**What this task involves**
Return the full listing, so that each line matches the original exactly.
■ ■ ■ ■ ■ ■ ■
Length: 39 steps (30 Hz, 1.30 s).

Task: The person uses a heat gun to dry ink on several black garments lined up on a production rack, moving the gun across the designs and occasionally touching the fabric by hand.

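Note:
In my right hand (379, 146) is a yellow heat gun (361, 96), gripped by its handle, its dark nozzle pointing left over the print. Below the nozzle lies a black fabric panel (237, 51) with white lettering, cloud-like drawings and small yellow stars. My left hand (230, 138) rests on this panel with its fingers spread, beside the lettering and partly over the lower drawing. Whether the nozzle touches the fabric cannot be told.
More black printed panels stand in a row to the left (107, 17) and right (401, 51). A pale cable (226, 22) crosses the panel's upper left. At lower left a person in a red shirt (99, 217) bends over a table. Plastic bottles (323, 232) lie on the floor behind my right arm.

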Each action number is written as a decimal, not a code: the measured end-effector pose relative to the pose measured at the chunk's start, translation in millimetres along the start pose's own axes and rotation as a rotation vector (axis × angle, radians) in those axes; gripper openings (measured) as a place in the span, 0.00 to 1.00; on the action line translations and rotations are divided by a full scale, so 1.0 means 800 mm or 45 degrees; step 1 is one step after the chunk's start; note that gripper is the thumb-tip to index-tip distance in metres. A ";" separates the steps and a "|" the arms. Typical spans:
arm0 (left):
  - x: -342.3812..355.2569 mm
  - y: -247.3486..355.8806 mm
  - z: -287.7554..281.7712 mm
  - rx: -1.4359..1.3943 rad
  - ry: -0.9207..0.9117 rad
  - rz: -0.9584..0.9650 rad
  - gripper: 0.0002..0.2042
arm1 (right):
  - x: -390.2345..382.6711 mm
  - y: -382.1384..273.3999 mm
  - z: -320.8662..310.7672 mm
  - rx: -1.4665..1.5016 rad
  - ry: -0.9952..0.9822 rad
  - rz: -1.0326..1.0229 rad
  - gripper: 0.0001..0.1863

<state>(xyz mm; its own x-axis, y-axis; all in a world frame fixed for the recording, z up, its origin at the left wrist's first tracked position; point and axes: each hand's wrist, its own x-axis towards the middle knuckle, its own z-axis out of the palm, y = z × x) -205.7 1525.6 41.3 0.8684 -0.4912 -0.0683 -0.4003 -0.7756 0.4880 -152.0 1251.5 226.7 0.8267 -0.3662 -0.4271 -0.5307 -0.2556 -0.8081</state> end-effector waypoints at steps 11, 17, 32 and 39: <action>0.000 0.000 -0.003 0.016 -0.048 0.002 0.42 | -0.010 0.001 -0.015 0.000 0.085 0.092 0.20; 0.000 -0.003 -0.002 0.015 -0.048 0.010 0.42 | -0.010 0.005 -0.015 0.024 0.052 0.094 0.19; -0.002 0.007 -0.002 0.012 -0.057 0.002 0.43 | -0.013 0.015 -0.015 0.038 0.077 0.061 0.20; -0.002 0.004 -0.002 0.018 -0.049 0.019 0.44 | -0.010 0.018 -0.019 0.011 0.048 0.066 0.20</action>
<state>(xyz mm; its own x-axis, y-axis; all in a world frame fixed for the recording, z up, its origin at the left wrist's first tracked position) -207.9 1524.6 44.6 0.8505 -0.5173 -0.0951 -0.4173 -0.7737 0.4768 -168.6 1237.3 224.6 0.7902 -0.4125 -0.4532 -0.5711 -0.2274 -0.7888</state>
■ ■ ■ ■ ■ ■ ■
**Solution for this exercise**
Length: 39 steps (30 Hz, 1.30 s).

Task: The person uses a heat gun to dry ink on several black garments lined up on a production rack, moving the gun across the designs and occasionally touching the fabric by hand.

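Note:
In my right hand (379, 146) is a yellow heat gun (361, 96), gripped by its handle, its dark nozzle pointing left over the print. Below the nozzle lies a black fabric panel (237, 51) with white lettering, cloud-like drawings and small yellow stars. My left hand (230, 138) rests on this panel with its fingers spread, beside the lettering and partly over the lower drawing. Whether the nozzle touches the fabric cannot be told.
More black printed panels stand in a row to the left (107, 17) and right (401, 51). A pale cable (226, 22) crosses the panel's upper left. At lower left a person in a red shirt (99, 217) bends over a table. Plastic bottles (323, 232) lie on the floor behind my right arm.
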
Each action number is written as a decimal, not a code: the measured end-effector pose relative to the pose measured at the chunk's start, translation in millimetres along the start pose's own axes and rotation as a rotation vector (axis × angle, radians) in those axes; gripper openings (measured) as a place in the span, 0.00 to 1.00; on the action line translations and rotations are divided by a full scale, so 1.0 means 800 mm or 45 degrees; step 1 is one step after the chunk's start; note that gripper is the thumb-tip to index-tip distance in metres. A ";" separates the steps and a "|" the arms. Typical spans:
arm0 (left):
  - x: -342.3812..355.2569 mm
  - y: -247.3486..355.8806 mm
  - z: -287.7554..281.7712 mm
  - rx: -1.4359..1.3943 rad
  - ry: -0.9207..0.9117 rad
  - rz: -0.9584..0.9650 rad
  - gripper: 0.0002..0.2042
arm1 (right):
  - x: -390.2345..382.6711 mm
  - y: -382.1384..273.3999 mm
  - z: -320.8662..310.7672 mm
  - rx: -1.4665..1.5016 rad
  - ry: -0.9952..0.9822 rad
  - rz: -1.0326..1.0229 rad
  - gripper: 0.0001..0.1863

<state>(xyz mm; its own x-axis, y-axis; all in a world frame fixed for the recording, z up, its origin at the left wrist's first tracked position; point and axes: each hand's wrist, its own x-axis towards the middle knuckle, its own z-axis out of the palm, y = z × x) -205.7 1525.6 41.3 0.8684 -0.4912 -0.0683 -0.4003 -0.7756 0.4880 -152.0 1251.5 226.7 0.8267 -0.3662 -0.4271 -0.5307 -0.2556 -0.8081</state> end-effector waypoints at steps 11, 17, 32 and 39: <action>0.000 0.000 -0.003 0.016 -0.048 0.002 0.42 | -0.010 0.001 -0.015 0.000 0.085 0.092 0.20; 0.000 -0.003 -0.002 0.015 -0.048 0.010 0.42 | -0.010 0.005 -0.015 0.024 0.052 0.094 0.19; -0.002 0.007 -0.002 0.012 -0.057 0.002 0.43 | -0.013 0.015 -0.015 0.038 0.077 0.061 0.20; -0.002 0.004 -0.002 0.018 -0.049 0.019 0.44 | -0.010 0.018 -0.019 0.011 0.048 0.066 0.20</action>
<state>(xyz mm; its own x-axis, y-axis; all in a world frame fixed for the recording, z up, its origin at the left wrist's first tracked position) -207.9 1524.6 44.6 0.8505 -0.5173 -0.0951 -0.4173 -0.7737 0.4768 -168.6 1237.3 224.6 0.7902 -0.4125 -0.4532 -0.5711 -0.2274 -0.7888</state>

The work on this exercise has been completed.